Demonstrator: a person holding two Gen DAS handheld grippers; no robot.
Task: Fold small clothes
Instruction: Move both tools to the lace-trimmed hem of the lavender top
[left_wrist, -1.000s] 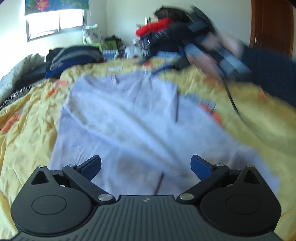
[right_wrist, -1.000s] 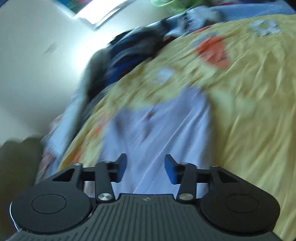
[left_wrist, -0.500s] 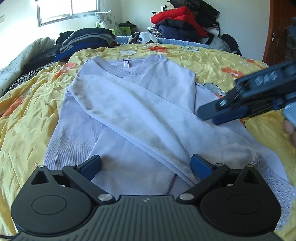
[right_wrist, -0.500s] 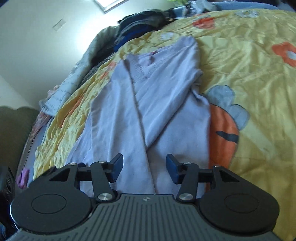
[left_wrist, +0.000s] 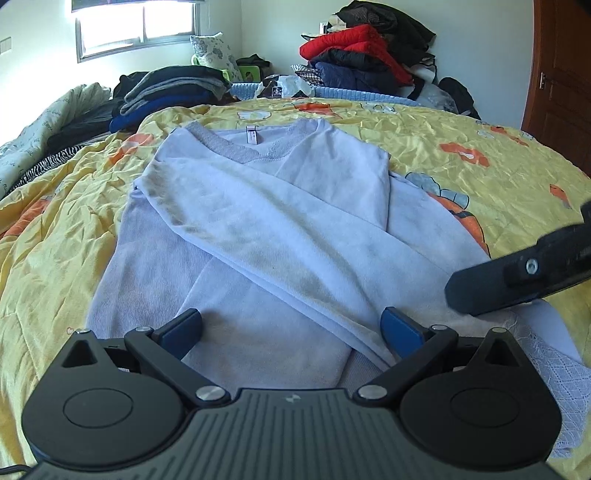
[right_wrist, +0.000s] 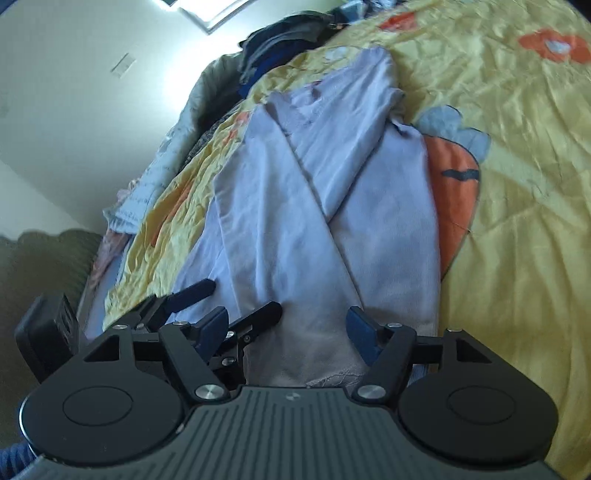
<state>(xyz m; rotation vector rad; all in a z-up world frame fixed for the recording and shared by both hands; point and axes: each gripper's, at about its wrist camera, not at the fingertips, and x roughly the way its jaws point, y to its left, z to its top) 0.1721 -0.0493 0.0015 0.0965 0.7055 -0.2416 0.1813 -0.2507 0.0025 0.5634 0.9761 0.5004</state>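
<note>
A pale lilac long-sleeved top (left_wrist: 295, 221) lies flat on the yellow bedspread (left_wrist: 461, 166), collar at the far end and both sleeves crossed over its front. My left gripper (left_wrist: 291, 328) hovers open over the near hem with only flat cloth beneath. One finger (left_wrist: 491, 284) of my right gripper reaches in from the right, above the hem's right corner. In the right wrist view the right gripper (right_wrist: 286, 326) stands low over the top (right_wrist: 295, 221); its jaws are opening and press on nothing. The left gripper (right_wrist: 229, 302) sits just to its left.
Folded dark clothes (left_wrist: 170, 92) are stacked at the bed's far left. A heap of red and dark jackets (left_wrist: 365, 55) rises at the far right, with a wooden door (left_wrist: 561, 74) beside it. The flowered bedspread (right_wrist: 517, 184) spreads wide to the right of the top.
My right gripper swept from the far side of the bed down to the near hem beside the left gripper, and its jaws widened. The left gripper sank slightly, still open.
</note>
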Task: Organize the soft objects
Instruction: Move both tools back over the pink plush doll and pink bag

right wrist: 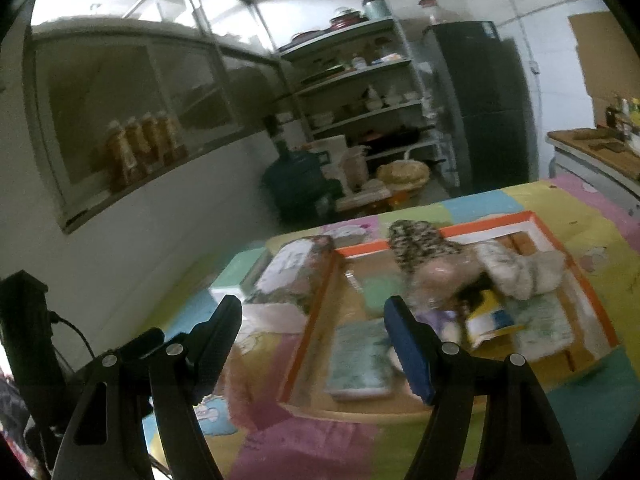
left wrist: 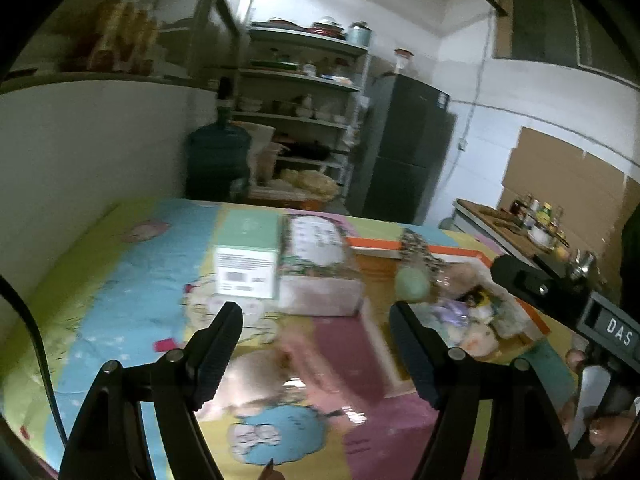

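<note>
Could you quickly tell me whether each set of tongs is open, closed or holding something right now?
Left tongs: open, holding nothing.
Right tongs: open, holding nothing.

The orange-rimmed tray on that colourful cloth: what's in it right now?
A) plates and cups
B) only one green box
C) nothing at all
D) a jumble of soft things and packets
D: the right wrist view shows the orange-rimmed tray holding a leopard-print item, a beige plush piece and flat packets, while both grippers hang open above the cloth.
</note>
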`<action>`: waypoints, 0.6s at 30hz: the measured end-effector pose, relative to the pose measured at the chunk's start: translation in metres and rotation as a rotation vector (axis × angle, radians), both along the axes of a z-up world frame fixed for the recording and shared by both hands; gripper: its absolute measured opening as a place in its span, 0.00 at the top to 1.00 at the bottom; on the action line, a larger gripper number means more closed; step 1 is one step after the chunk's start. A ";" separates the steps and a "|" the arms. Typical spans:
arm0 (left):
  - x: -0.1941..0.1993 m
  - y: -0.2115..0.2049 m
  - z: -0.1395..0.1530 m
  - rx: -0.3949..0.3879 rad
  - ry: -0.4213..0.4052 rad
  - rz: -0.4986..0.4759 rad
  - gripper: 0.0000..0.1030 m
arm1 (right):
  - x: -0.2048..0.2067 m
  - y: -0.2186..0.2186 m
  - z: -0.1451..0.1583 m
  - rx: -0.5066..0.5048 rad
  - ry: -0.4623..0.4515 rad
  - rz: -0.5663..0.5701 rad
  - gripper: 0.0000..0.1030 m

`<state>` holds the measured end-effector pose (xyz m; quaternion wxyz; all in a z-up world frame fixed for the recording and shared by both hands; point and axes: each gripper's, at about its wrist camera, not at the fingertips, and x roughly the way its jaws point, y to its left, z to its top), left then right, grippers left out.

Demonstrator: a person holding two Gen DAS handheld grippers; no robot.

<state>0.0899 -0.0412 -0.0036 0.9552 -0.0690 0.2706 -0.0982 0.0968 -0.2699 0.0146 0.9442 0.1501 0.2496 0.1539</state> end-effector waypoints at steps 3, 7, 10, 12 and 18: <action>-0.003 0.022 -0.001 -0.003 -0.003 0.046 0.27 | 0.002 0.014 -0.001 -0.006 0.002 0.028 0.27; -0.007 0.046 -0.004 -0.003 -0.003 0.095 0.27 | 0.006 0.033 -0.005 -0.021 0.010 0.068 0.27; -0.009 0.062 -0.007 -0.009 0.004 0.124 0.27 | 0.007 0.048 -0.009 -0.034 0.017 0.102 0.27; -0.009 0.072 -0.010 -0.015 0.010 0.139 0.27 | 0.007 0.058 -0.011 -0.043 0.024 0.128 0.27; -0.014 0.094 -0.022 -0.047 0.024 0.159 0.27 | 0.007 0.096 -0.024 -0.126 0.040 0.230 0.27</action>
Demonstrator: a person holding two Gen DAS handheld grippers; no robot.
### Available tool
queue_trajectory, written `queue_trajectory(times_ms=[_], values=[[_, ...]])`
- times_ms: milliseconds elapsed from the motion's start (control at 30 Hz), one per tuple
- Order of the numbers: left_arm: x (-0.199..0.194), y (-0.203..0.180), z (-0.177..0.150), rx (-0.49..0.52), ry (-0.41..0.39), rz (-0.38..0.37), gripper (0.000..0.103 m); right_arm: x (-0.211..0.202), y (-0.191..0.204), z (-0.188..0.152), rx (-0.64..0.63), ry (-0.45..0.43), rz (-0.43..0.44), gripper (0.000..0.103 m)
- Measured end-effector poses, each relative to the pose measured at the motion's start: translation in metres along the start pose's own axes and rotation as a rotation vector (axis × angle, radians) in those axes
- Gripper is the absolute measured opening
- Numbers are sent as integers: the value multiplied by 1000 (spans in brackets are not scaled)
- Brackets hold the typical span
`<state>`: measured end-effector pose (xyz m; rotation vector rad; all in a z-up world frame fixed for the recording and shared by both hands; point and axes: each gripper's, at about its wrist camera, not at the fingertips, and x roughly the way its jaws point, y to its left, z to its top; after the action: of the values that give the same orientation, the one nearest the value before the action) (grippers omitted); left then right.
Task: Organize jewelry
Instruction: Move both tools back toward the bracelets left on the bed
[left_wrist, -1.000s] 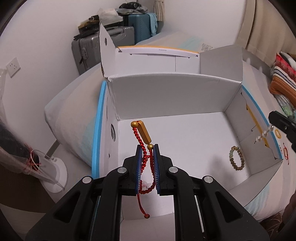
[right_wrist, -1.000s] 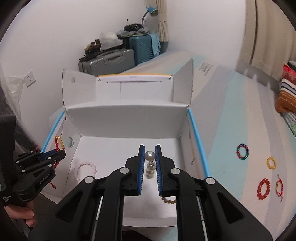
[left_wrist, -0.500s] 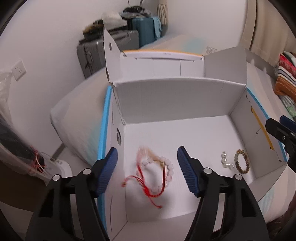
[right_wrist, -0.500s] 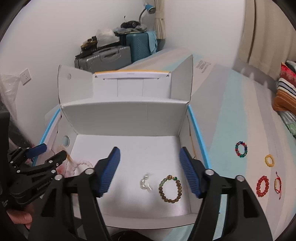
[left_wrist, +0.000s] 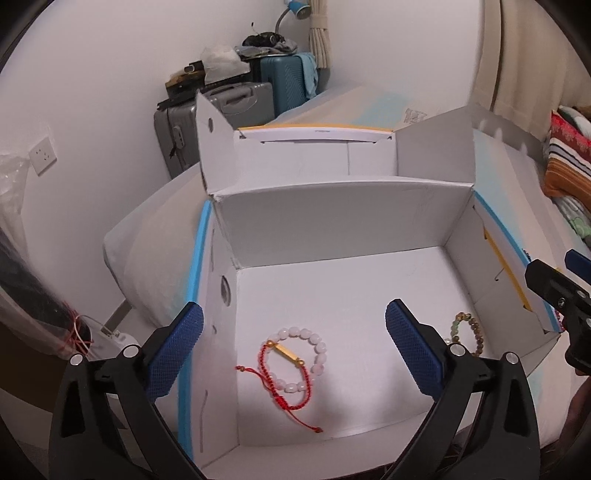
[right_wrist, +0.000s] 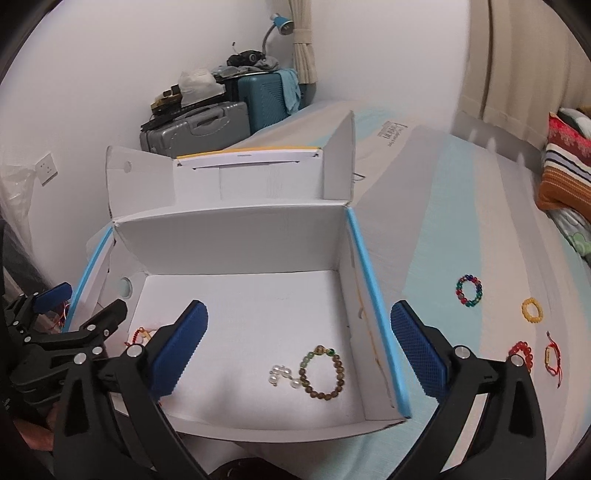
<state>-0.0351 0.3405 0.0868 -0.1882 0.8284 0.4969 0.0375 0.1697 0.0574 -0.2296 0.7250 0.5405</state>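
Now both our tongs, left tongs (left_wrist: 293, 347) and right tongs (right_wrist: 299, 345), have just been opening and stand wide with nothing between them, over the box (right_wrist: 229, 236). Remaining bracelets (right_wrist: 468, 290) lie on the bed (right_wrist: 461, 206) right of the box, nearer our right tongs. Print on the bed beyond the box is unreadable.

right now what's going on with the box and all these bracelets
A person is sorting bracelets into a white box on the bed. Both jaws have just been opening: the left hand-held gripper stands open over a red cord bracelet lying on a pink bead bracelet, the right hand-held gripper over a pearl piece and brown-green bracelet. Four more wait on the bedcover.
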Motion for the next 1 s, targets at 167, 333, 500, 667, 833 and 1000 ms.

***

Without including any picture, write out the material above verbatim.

Demonstrator: a person holding two Gen DAS handheld grippers; no robot.
Task: Fold small clothes
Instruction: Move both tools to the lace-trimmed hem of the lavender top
[left_wrist, -1.000s] 
[right_wrist, -1.000s] 
[left_wrist, -0.500s] 
[right_wrist, -0.500s] 
[left_wrist, +0.000s] 
[right_wrist, +0.000s] 
<state>(xyz m; rotation vector rad; all in a z-up world frame fixed for the recording and shared by both hands; point and axes: each gripper's, at about its wrist camera, not at the fingertips, and x roughly the way its jaws point, y to its left, z to its top) 0.1721 -0.0493 0.0015 0.0965 0.7055 -0.2416 0.1813 -0.2507 0.0025 0.5634 0.9761 0.5004</state>
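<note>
A pale lilac long-sleeved top (left_wrist: 295, 221) lies flat on the yellow bedspread (left_wrist: 461, 166), collar at the far end and both sleeves crossed over its front. My left gripper (left_wrist: 291, 328) hovers open over the near hem with only flat cloth beneath. One finger (left_wrist: 491, 284) of my right gripper reaches in from the right, above the hem's right corner. In the right wrist view the right gripper (right_wrist: 286, 326) stands low over the top (right_wrist: 295, 221); its jaws are opening and press on nothing. The left gripper (right_wrist: 229, 302) sits just to its left.
Folded dark clothes (left_wrist: 170, 92) are stacked at the bed's far left. A heap of red and dark jackets (left_wrist: 365, 55) rises at the far right, with a wooden door (left_wrist: 561, 74) beside it. The flowered bedspread (right_wrist: 517, 184) spreads wide to the right of the top.
My right gripper swept from the far side of the bed down to the near hem beside the left gripper, and its jaws widened. The left gripper sank slightly, still open.
</note>
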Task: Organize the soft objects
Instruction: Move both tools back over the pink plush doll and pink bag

right wrist: 
left wrist: 

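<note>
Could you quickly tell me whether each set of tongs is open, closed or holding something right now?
Left tongs: open, holding nothing.
Right tongs: open, holding nothing.

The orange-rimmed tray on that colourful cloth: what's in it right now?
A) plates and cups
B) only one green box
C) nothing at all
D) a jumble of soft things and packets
D: the right wrist view shows the orange-rimmed tray holding a leopard-print item, a beige plush piece and flat packets, while both grippers hang open above the cloth.
</note>
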`<action>`: waypoints, 0.6s at 30hz: the measured end-effector pose, relative to the pose measured at the chunk's start: translation in metres and rotation as a rotation vector (axis × angle, radians), both along the axes of a z-up world frame fixed for the recording and shared by both hands; gripper: its absolute measured opening as a place in its span, 0.00 at the top to 1.00 at the bottom; on the action line, a larger gripper number means more closed; step 1 is one step after the chunk's start. A ";" separates the steps and a "|" the arms. Typical spans:
arm0 (left):
  - x: -0.1941..0.1993 m
  - y: -0.2115..0.2049 m
  - z: -0.1395..0.1530 m
  - rx: -0.3949..0.3879 rad
  - ry: -0.4213..0.4052 rad
  - rz: -0.4986..0.4759 rad
  - gripper: 0.0000..0.1030 m
arm1 (right):
  - x: -0.2048..0.2067 m
  - y: -0.2186..0.2186 m
  - z: -0.1451..0.1583 m
  - rx: -0.5066..0.5048 rad
  - ry: -0.4623..0.4515 rad
  - rz: -0.5663..0.5701 rad
  - gripper: 0.0000..0.1030 m

`<state>` holds the measured end-effector pose (xyz m; quaternion wxyz; all in a z-up world frame fixed for the recording and shared by both hands; point and axes: each gripper's, at about its wrist camera, not at the fingertips, and x roughly the way its jaws point, y to its left, z to its top), left then right, grippers left out.

Demonstrator: a person holding two Gen DAS handheld grippers; no robot.

<state>0.0899 -0.0412 -0.0036 0.9552 -0.0690 0.2706 -0.0982 0.0968 -0.2699 0.0146 0.9442 0.1501 0.2496 0.1539</state> end-effector waypoints at steps 3, 7, 10, 12 and 18: <action>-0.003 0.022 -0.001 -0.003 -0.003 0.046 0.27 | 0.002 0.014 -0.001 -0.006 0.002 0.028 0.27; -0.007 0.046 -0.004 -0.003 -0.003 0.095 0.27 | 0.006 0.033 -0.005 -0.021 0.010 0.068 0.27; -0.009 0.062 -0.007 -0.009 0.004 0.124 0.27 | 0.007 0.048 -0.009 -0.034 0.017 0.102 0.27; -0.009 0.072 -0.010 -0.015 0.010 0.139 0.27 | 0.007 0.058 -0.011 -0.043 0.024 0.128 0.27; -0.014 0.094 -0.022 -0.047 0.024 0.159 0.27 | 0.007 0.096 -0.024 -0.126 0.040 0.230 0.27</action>
Demonstrator: a person holding two Gen DAS handheld grippers; no robot.
### Available tool
queue_trajectory, written `queue_trajectory(times_ms=[_], values=[[_, ...]])`
- times_ms: milliseconds elapsed from the motion's start (control at 30 Hz), one per tuple
- Order of the numbers: left_arm: x (-0.199..0.194), y (-0.203..0.180), z (-0.177..0.150), rx (-0.49..0.52), ry (-0.41..0.39), rz (-0.38..0.37), gripper (0.000..0.103 m); right_arm: x (-0.211..0.202), y (-0.191..0.204), z (-0.188..0.152), rx (-0.64..0.63), ry (-0.45..0.43), rz (-0.43..0.44), gripper (0.000..0.103 m)
- Measured end-effector poses, each relative to the pose measured at the motion's start: translation in metres along the start pose's own axes and rotation as a rotation vector (axis × angle, radians) in those axes
- Gripper is the absolute measured opening
- Numbers are sent as integers: the value multiplied by 1000 (spans in brackets are not scaled)
- Brackets hold the typical span
`<state>`: measured end-effector pose (xyz m; rotation vector rad; all in a z-up world frame fixed for the recording and shared by both hands; point and axes: each gripper's, at about its wrist camera, not at the fingertips, and x roughly the way its jaws point, y to its left, z to its top; after the action: of the values that give the same orientation, the one nearest the value before the action) (grippers omitted); left then right.
Task: Organize jewelry
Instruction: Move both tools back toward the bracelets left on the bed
[left_wrist, -1.000s] 
[right_wrist, -1.000s] 
[left_wrist, -0.500s] 
[right_wrist, -0.500s] 
[left_wrist, +0.000s] 
[right_wrist, +0.000s] 
<state>-0.0351 0.3405 0.0868 -0.1882 0.8284 0.4969 0.0375 0.1697 0.0574 -0.2296 0.7250 0.5405</state>
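Now both our tongs, left tongs (left_wrist: 293, 347) and right tongs (right_wrist: 299, 345), have just been opening and stand wide with nothing between them, over the box (right_wrist: 229, 236). Remaining bracelets (right_wrist: 468, 290) lie on the bed (right_wrist: 461, 206) right of the box, nearer our right tongs. Print on the bed beyond the box is unreadable.

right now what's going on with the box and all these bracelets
A person is sorting bracelets into a white box on the bed. Both jaws have just been opening: the left hand-held gripper stands open over a red cord bracelet lying on a pink bead bracelet, the right hand-held gripper over a pearl piece and brown-green bracelet. Four more wait on the bedcover.
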Motion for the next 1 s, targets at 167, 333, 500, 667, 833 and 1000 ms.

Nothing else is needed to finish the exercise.